Jay Thompson | Courtesy Photo

In honor of Phil Bailey, founder of Cal Poly’s “Study 25-35 Hours Per Week” principle, a student-designed art installation is now a permanent addition to the second-floor lobby of the Warren J. Baker Center for Science and Mathematics (building 180).

Art and design senior Anna Teiche crafted her “25-35” art piece in commission to honor former College of Science and Mathematics dean Bailey. Bailey championed the idea that in order to succeed, students need to study two hours per unit per week. Bailey spent 20 years working on the development of building 180 and the students it serves. Though he would have valued any form of recognition by the university, Bailey said it was extremely touching to have a Cal Poly student turn his academic principle into a work of art.

“The whole thing was a surprise to me. They kept it a secret,” Bailey said. “It was very meaningful because I’ve always cared about student success and all of our students.”

Bailey (left) with Teiche (right) in front of the new art installation. Hannah Travis | Courtesy Photo

Teiche’s work is a visual representation of an average student’s day according to the “25-35” principle. Seven hexagonal panels symbolize each day in a week, while the hours of the day are represented by 24 smaller, colorfully painted hexagons placed on each panel. Inspired by molecular diagrams used in chemistry, the geometric forms act as a comparison between chemical compounds and student activity. Just as chemical compounds can be broken down into distinct elements, a student’s day can be organized into different areas of focus.

“When I think of 25-35 hours it just reminds me that I’m here to be a student. It just reinforces the ideas of commitment and balancing my time. That’s something that I struggle with, is figuring out where to put my time,” psychology junior Adam Simon said.  

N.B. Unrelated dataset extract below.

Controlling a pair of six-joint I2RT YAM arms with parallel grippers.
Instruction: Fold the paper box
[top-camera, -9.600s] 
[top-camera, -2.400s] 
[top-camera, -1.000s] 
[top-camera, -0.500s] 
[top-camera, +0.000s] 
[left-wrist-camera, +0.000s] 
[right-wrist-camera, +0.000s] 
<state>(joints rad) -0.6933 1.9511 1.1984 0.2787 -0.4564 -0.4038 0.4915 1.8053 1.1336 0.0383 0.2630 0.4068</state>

Teiche fabricated her work by securing different tools offered by an array of on-campus resources and labs. With the help of Equipment Technician Doug Brewster and fellow art and design student Tommy Stoeckinger, Teiche learned how to tungsten inert gas (TIG) weld her metal hexagons.

“This experience has allowed me to put my major and everything I’ve worked for into practice in a very concrete way,” Teiche said.

While some may have found learning to TIG weld intimidating, Teiche described the experience as exciting. She said the most satisfying part was knowing that the design came together and she pleased the person she was trying to honor.

After 48 years of service at Cal Poly, Bailey retired at the end of the 2016-17 academic year. He is the current director of the  College of Science and Mathematics undergraduate research program.